Dr. Asudani and his colleagues also take patients’ steroid use into account when factoring the total daily dose. They adjust the total daily dose 20% higher for patients on low-dose prednisone of 10-20 mg/day; 30% higher for those on medium-dose prednisone of 21-40 mg/day; and a full 50% higher for those on high-dose predisone of 41 or more mg/day.

Titrating up
Once patients are started on sub-Q insulin, they should be closely monitored.

“That’s when the fine-tuning comes in, and we change about 10% or so every day,” Dr. Asudani points out. “The pharmacology is never going to work if we don’t follow physiology.”

Patients who are NPO or on continuous tube feeds should have their blood sugars checked every four hours if you are using a rapid-acting insulin, while patients given regular insulin can be checked every six hours. Those who are eating should be checked before meals and at bedtime.

When making insulin adjustments, “a little aggression is good, and increments should not be in just one or two units,” Dr. Asudani says. At the same time, he adds, “we err on being under-corrected rather than over-corrected, and I’m thankful that at least under-correction is being done.”

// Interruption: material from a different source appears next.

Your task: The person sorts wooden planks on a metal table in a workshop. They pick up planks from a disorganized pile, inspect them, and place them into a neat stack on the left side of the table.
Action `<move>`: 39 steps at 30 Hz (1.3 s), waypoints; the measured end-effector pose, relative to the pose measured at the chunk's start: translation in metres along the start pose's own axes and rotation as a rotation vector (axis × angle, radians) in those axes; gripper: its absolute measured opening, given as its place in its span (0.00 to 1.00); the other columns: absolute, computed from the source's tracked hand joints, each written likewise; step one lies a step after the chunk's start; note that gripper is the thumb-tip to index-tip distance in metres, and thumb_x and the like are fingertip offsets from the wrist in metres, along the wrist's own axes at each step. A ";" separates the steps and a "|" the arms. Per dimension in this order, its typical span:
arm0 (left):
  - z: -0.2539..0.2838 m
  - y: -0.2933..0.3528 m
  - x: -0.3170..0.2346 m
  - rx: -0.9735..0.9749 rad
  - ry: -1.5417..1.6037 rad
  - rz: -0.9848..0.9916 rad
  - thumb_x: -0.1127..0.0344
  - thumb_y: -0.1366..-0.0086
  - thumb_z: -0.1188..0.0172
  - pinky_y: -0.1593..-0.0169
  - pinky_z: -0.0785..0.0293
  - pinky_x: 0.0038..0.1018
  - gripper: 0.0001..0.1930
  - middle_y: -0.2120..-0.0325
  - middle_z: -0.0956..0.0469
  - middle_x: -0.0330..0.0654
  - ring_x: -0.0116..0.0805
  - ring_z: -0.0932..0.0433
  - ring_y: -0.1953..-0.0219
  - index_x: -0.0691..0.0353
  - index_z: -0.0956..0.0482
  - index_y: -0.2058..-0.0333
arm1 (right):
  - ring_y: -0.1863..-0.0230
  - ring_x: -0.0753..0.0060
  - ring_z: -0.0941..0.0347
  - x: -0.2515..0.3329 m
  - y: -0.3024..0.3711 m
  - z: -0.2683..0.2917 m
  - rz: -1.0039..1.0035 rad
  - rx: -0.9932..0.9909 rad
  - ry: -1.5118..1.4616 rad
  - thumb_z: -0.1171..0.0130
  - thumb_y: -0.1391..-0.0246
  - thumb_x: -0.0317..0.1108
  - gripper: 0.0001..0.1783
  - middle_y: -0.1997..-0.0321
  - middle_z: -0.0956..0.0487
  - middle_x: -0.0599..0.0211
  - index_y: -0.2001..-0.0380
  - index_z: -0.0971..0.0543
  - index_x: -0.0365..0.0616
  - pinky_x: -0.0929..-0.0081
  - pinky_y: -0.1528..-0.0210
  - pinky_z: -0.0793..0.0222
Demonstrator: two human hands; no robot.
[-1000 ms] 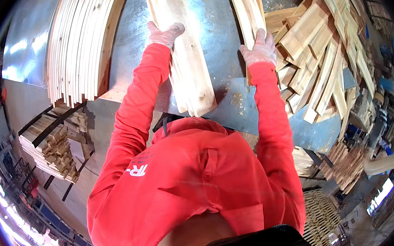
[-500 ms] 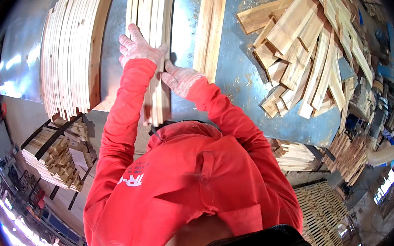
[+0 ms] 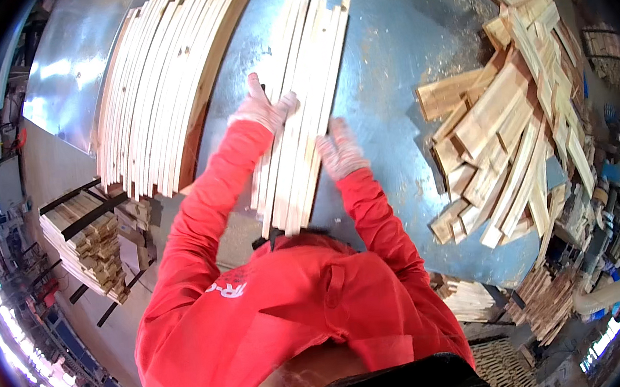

Until now, he adds, worries about hypoglycemia often led physicians to not even take hyperglycemia seriously enough to correct it. “With the availability of diverse types of insulins,” Dr. Asudani points out, “patients don’t need to live with inpatient hyperglycemia anymore.”

Phyllis Maguire is Executive Editor of Today’s Hospitalist.

Online dosing resources

The Glycemic Control Implementation Guide, published this year by the Society of Hospital Medicine is available online through links in SHM’s Resource Center.

The workbook offers methods to estimate insulin as well as several examples of insulin-dosing protocols from around the country.

Published in the August 2007 issue of Today’s Hospitalist.